Which simultaneously proves two of my points! First, that Queen’s music is ubiquitous, true in 1990 when Good Omens was published and true today. And second, that any genre of music is only two weeks of ripening away from sounding a lot like a Mercury/May jam.

And this is the week that was in Queen, for the final week of Movember!

Monday, 7:15 pm: "Bohemian Rhapsody" on Big 100 FM while putting the little girl down to sleep.

Tuesday, 5:00 am: "Under Pressure" on ??? right before I hit snooze on the alarm clock. I was so dead to the world that my subsequent attempt to hit snooze resulted in a hot mess of button mashing and inadvertent dial turning. I don't know what station my radio alarm was on before (I just need a burst of noise to wake me up) and I certainly don't know now that I can't refer to the tuner band. But I definitely recognized the bass line for the couple of seconds I came in contact with it, so I'm counting it.

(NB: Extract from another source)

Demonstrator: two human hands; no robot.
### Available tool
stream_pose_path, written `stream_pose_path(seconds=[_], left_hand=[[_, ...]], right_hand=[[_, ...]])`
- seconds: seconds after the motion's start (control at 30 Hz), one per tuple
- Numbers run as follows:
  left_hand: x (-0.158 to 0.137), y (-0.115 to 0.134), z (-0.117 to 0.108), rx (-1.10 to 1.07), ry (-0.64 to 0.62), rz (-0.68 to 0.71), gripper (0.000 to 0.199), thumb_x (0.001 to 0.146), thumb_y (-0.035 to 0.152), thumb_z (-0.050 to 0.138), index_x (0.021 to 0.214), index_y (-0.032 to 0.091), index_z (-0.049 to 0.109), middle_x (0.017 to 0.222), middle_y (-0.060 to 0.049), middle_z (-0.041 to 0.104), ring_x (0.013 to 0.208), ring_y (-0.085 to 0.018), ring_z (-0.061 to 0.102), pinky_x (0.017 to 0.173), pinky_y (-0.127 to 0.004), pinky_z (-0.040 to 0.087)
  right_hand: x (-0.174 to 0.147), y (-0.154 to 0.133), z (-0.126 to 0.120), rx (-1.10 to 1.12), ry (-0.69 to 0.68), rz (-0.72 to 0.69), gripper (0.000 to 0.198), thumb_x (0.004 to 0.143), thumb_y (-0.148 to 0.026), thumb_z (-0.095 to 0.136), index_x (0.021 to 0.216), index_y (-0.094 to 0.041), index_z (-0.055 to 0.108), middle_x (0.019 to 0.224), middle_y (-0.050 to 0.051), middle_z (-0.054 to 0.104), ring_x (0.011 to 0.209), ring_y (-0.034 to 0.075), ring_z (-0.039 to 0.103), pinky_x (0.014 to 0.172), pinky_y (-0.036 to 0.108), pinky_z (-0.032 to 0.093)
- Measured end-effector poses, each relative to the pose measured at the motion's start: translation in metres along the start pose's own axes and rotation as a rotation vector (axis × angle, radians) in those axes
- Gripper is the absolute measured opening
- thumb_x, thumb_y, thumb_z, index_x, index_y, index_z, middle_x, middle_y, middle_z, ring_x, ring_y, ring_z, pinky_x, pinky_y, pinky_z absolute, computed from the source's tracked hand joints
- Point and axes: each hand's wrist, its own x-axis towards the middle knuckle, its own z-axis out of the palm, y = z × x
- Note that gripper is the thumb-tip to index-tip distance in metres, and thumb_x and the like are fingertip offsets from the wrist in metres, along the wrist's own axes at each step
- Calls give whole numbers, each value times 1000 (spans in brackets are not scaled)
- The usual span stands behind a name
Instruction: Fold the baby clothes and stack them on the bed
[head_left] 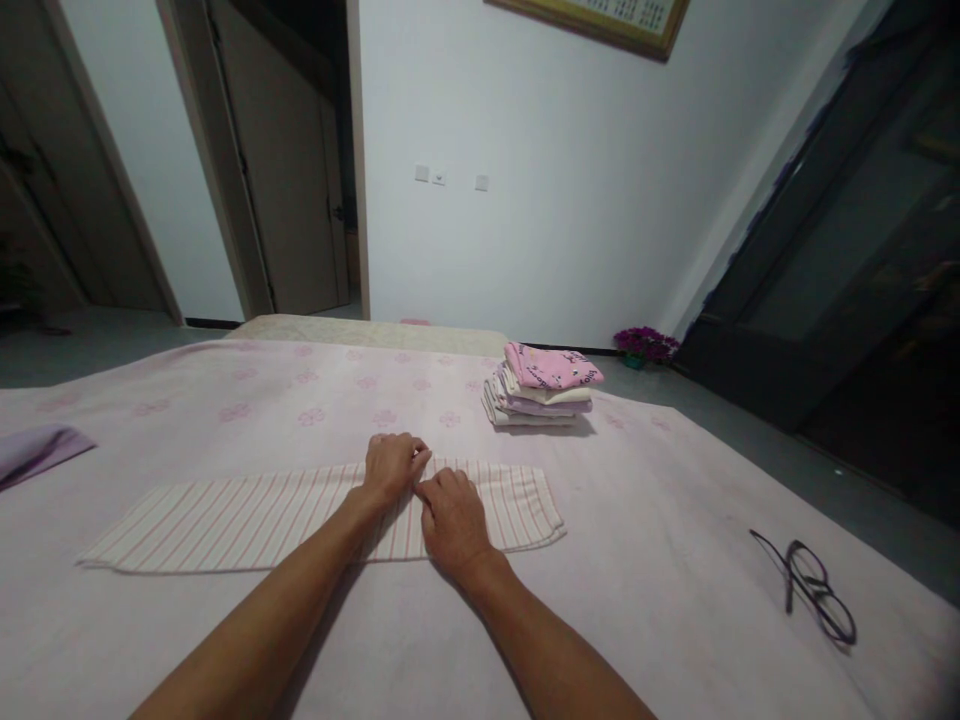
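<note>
A pair of cream pajama trousers with reddish stripes [247, 515] lies flat and folded lengthwise across the bed, its banded end to the right. My left hand [394, 468] is on the cloth near its far edge, fingers bent and pinched toward the thumb. Close beside it, slightly nearer to me, my right hand [455, 518] rests on the same cloth with curled fingers. Both hands appear to grip the fabric right of its middle, though the fingertips are partly hidden.
A stack of folded clothes [540, 395], pink on top, sits beyond my hands to the right. Eyeglasses [814, 590] lie at the right on the pale pink bed sheet [660, 560]. A purple cloth [37, 455] shows at the left edge.
</note>
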Motion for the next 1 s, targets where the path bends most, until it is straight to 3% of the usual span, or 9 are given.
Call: stream_pose_path(seconds=[0.1,0.17,0.3,0.5,0.67,0.8,1.0], left_hand=[[-3,0,9,71,69,26,27,92,38,52,93,21,73,96,-10,73,99,-26,64,98,-43,34],[-3,-2,13,107,103,39,24,92,37,54,95,21,71,96,-10,71,99,-26,63,100,-44,32],[-1,-8,16,155,140,92,26,93,38,54,102,19,69,103,-12,69,104,-28,61,105,-48,30],[-18,-31,5,172,165,210,39,96,38,50,128,18,61,141,-17,54,137,-30,41,114,-49,29],[-53,-71,-3,148,-17,444,55,99,48,40,146,21,46,156,-14,40,147,-28,30,119,-47,27],[-75,-99,-14,204,-136,383,63,98,57,35,154,28,33,161,-13,28,150,-31,23,119,-50,22],[-99,-150,-39,256,-150,206,62,97,58,34,154,32,31,163,-10,25,151,-29,20,119,-49,18]], right_hand=[[-1,-1,-1,1,6,63,23,90,-16,53,107,-24,65,111,7,62,106,24,51,93,39,40],[-2,-2,0,-6,-7,101,32,93,-23,51,124,-22,60,132,10,58,123,26,46,105,43,35],[-1,4,3,-20,-166,128,59,100,-45,37,150,-13,39,160,14,30,149,28,18,119,49,14],[5,34,-6,-83,-267,211,68,102,-51,26,155,-10,28,163,14,17,152,26,9,121,49,3],[8,47,-8,-139,-284,255,69,101,-52,25,156,-10,24,163,14,15,152,27,8,121,49,0],[8,48,-2,-161,-285,250,70,101,-53,24,156,-10,24,163,13,17,152,26,9,120,48,-1],[8,58,-4,-213,-281,277,69,101,-55,22,157,-14,25,163,12,20,151,26,12,119,47,-2]])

Tuesday, 6:30 pm: "We Will Rock You/We Are the Champions" on Big 100 FM, followed immediately by "Crazy Little Thing Called Love". Twofer Tuesday strikes again!

Wednesday: Queen-free.

Thursday, 6:25 pm: "Under Pressure" on SiriusXM's 1st Wave station, during a little downtime between feeding the kids and getting the little girl into the bath.

Friday, 6:55 pm: "Bohemian Rhapsody" on Big 100 FM as the little girl was being put down for the night.

Saturday: Queen-free.

Sunday, 1:55 pm: "Fat Bottomed Girls" on Big 100 FM, in the car as we were leaving lunch out with some friends.

Sunday, 4:25 pm: "Another One Bites the Dust" on 102.7 Jack FM in the car as I was heading home from Costco.

But, wait! I hear you say. Movember was over as of Friday, so what am I doing chronicling encounters with Freddie Mercury's discography into December? I do love running a concept into the ground and then some, and I still have a few more random Queen-related essays in me, so this feature is going to keep going a bit longer. See you next Sunday!